**Action item:**
From the first line to the last, repeat the data exactly but leave out the pictures.
====
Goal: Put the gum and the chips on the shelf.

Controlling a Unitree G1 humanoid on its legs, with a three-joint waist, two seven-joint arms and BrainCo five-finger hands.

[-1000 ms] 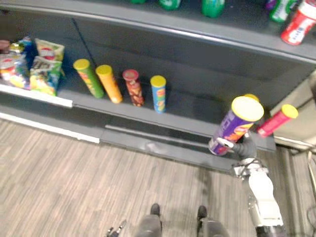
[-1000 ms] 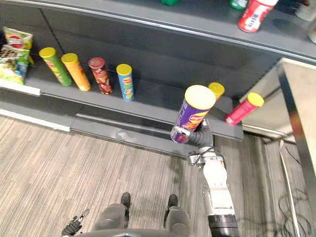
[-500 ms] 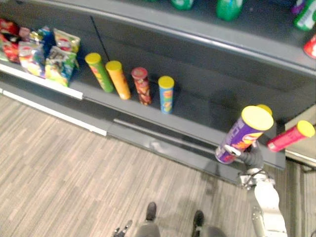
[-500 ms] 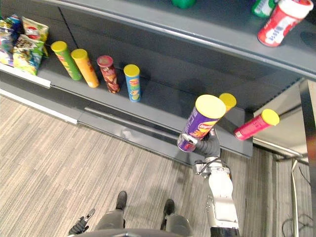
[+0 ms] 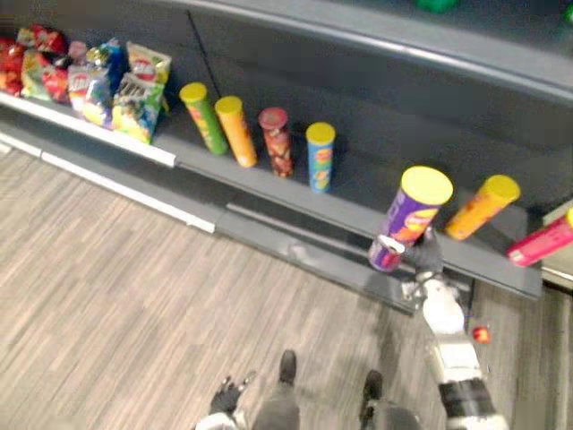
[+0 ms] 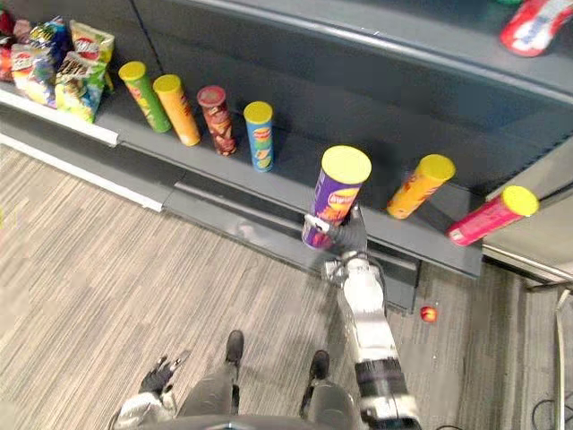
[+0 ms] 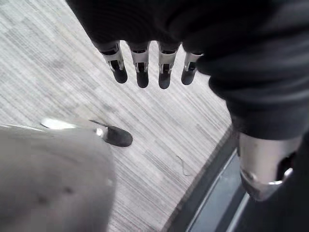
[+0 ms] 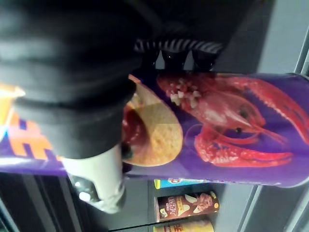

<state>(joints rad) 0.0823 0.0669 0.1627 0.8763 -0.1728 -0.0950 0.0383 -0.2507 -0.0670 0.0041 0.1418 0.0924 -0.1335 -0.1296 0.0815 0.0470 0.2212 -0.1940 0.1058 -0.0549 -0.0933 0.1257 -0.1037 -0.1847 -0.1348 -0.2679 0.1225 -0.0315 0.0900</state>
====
**Written answer:**
Goal: Put the gum and the chips on the shelf.

Controlling a Unitree G1 humanoid on its legs, with a three-joint waist, two seven-joint arms and BrainCo five-finger hands.

[-1000 ms] 
[-1000 ms] 
[-500 ms] 
[-500 ms] 
[+0 ms] 
[+0 ms] 
[+0 ms] 
[+0 ms] 

<state>(joints rad) 0.0823 0.0669 0.1627 0.8763 -0.1728 -0.0950 0.0383 -0.2507 -0.0670 0.0041 0.1418 0.0924 -0.1335 -0.1296 0.0815 0.0470 0.2212 -0.1940 0.1058 -0.0549 -0.0933 0.1257 -0.1037 -0.1847 -0.1348 -0.2679 0.1225 -0.0315 0.0900</state>

The complete answer has been given.